- YOUR GOAL -
In the records that follow, skip the pictures and print everything else exactly.

- THE RECORDS -
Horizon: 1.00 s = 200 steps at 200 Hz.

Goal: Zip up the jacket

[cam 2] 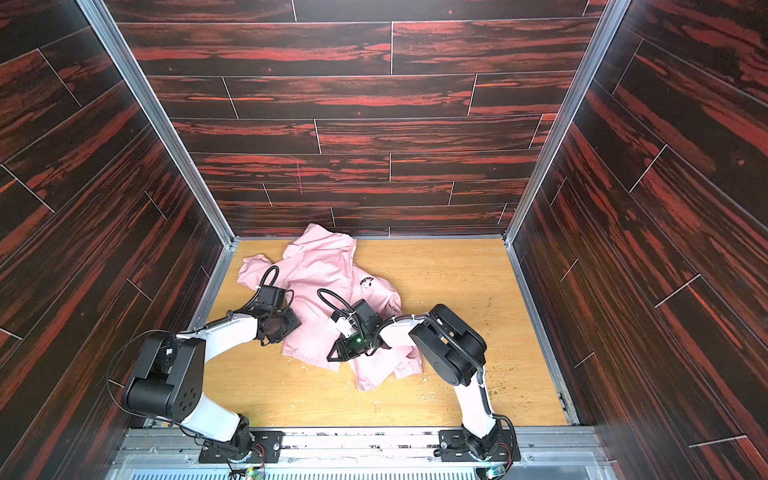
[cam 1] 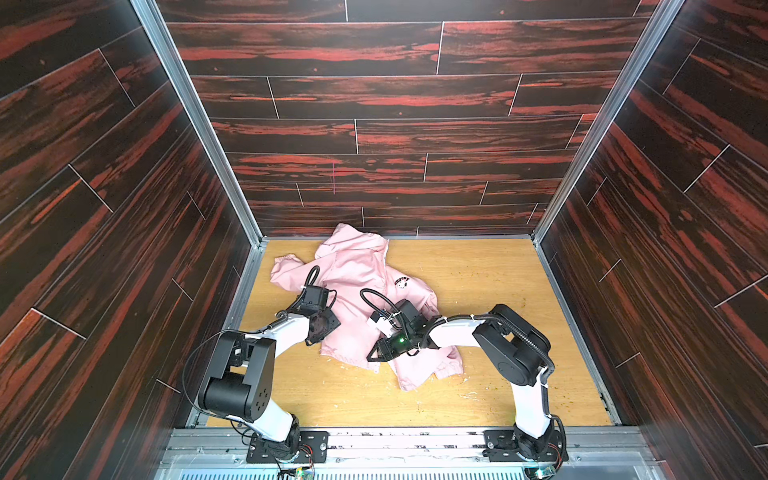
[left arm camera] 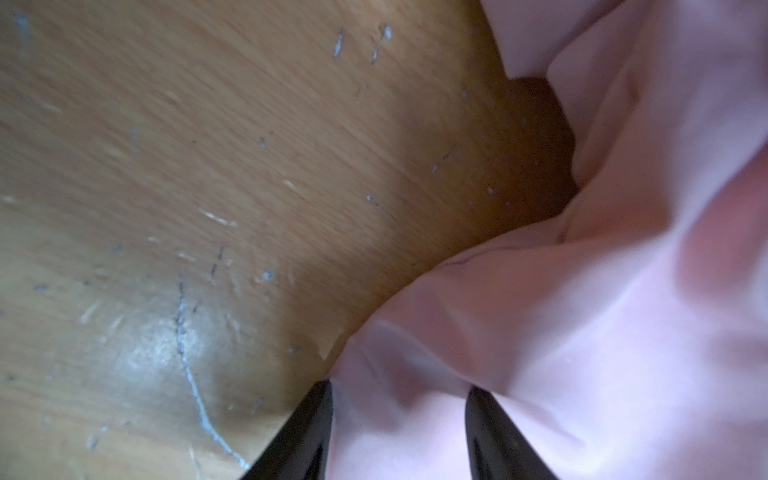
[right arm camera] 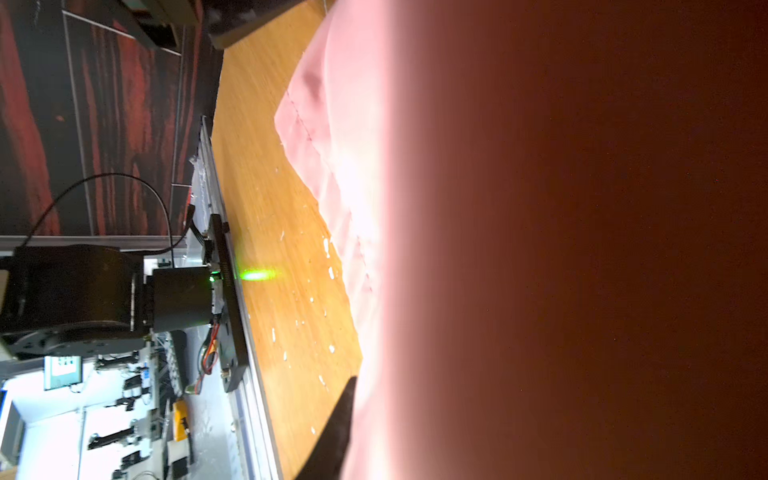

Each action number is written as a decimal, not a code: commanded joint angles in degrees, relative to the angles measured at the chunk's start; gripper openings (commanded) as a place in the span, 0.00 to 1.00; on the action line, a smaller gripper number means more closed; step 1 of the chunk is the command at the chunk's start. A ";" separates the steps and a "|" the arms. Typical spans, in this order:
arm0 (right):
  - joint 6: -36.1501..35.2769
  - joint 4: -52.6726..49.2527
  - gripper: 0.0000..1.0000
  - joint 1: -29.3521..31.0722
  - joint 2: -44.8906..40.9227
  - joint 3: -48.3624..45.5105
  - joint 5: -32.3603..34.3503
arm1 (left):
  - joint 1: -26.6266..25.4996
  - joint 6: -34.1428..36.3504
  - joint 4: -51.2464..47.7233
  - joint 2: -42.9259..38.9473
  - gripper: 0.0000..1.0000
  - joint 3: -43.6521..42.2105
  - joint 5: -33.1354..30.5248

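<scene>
The light pink jacket [cam 1: 357, 270] [cam 2: 324, 270] lies crumpled on the wooden table, hood toward the back wall, with its dark chest logo [cam 1: 402, 282] facing up. My left gripper [cam 1: 321, 330] [cam 2: 276, 328] points down onto the jacket's left edge. In the left wrist view its jaws [left arm camera: 399, 386] stand apart with pink fabric [left arm camera: 582, 332] between them. My right gripper [cam 1: 374, 355] [cam 2: 334, 355] lies low over the jacket's lower hem, pointing left. In the right wrist view pink cloth [right arm camera: 332, 124] covers most of the lens. Only one dark finger [right arm camera: 340, 424] shows there.
Bare scratched table [cam 1: 478, 291] stretches to the right of the jacket and in front of it. Dark red wood-patterned walls [cam 1: 374, 124] close in the back and both sides. A metal rail [cam 1: 395, 436] with both arm bases runs along the front edge.
</scene>
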 commanded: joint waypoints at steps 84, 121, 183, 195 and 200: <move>3.39 -9.71 0.00 0.58 -7.62 7.83 -1.62 | 0.77 -4.17 -8.61 -18.49 0.79 -0.08 6.46; 8.64 -18.30 0.00 -1.89 -3.91 18.82 -1.53 | 0.69 -13.66 -6.15 -33.10 0.87 -6.58 13.76; 23.31 -16.13 0.00 -5.74 3.02 32.40 -10.45 | -4.40 -34.06 10.79 -45.60 0.91 -19.91 15.45; 25.09 -15.78 0.00 -5.75 3.84 34.09 -10.57 | -6.74 -37.14 14.52 -45.46 0.92 -20.44 14.04; 25.60 -15.89 0.00 -5.74 4.07 34.61 -10.44 | -7.56 -38.29 16.12 -45.24 0.92 -20.58 13.44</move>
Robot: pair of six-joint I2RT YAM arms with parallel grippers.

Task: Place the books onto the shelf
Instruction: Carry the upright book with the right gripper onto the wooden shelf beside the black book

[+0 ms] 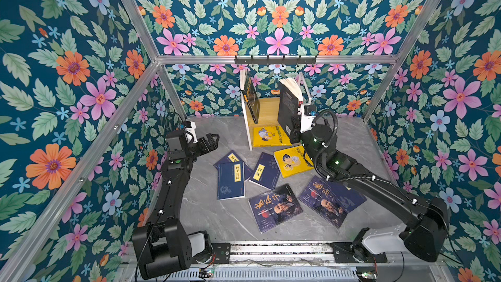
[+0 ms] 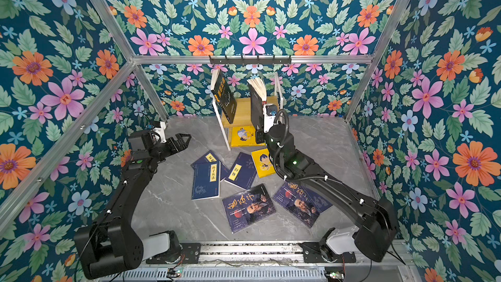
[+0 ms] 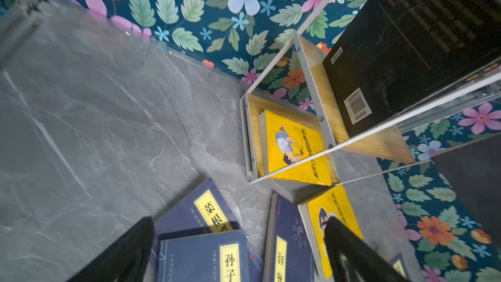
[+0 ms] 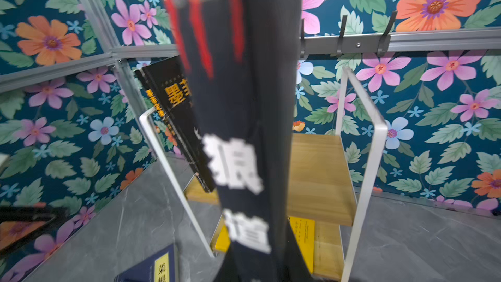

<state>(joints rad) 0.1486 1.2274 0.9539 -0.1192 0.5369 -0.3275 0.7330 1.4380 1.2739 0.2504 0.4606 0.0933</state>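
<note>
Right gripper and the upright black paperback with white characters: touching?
Touching. In both top views the right gripper is shut on the bottom edge of the black paperback with white characters, holding it upright.

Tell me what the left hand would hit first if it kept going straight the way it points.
Most likely the shelf: the open left hand aims at its near white side frame. Height is unclear; tilted down, it would meet the navy books first.
</note>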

- TASK RESPONSE -
Horizon: 1.00 s = 200 steps at 200 Hz.

Goal: Zip up the jacket

[cam 2] 
[cam 1] 
[left arm camera] 
[right arm camera] 

Each action number is written as a decimal, not a code: commanded joint angles in degrees, relative to the angles measured at the chunk's start; gripper openings (commanded) as a place in the span, 0.00 to 1.00; on the action line, a smaller gripper number means more closed; step 1 of the chunk is the command at the chunk's start. A ";" separates the steps and a "|" the arms. Typical spans, in this order:
arm0 (right):
  - joint 6: -36.1501..35.2769
  - joint 4: -52.6726..49.2527
  - gripper: 0.0000..1.0000
  - joint 1: -29.3521..31.0722
  - joint 2: -44.8906..40.9227
  - joint 3: -48.3624..45.5105
  - joint 5: -32.3603..34.3503
arm1 (left):
  - joint 1: -26.6266..25.4996
  - joint 6: -34.1428..36.3504
  - joint 4: -51.2464..47.7233
  - joint 2: -42.9259..38.9473
  - gripper: 0.0000..1.0000
  - joint 3: -43.6521..42.2105
  - joint 5: -33.1354..30.5248

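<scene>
The light pink jacket [cam 1: 357, 270] [cam 2: 324, 270] lies crumpled on the wooden table, hood toward the back wall, with its dark chest logo [cam 1: 402, 282] facing up. My left gripper [cam 1: 321, 330] [cam 2: 276, 328] points down onto the jacket's left edge. In the left wrist view its jaws [left arm camera: 399, 386] stand apart with pink fabric [left arm camera: 582, 332] between them. My right gripper [cam 1: 374, 355] [cam 2: 334, 355] lies low over the jacket's lower hem, pointing left. In the right wrist view pink cloth [right arm camera: 332, 124] covers most of the lens. Only one dark finger [right arm camera: 340, 424] shows there.
Bare scratched table [cam 1: 478, 291] stretches to the right of the jacket and in front of it. Dark red wood-patterned walls [cam 1: 374, 124] close in the back and both sides. A metal rail [cam 1: 395, 436] with both arm bases runs along the front edge.
</scene>
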 commanded: joint waypoints at steps 84, 121, 183, 195 and 200: <move>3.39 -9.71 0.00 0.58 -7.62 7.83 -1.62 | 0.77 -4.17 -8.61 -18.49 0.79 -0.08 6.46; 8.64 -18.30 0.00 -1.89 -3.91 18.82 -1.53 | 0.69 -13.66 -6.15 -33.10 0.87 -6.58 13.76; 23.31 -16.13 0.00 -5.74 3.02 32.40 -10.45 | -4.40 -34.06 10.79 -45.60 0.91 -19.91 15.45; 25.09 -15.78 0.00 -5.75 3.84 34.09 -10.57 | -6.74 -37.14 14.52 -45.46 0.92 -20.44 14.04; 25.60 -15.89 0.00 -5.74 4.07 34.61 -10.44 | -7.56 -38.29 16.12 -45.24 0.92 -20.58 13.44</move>
Robot: pair of six-joint I2RT YAM arms with parallel grippers.

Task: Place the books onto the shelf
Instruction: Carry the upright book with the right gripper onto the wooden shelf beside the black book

[+0 ms] 
[+0 ms] 
[+0 ms] 
[+0 ms] 

<state>(joints rad) 0.1486 1.2274 0.9539 -0.1192 0.5369 -0.3275 0.7330 1.4380 1.2739 0.2504 0.4606 0.0933</state>
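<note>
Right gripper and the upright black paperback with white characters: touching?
Touching. In both top views the right gripper is shut on the bottom edge of the black paperback with white characters, holding it upright.

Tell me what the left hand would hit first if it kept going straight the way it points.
Most likely the shelf: the open left hand aims at its near white side frame. Height is unclear; tilted down, it would meet the navy books first.
</note>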

The work on this exercise has been finished.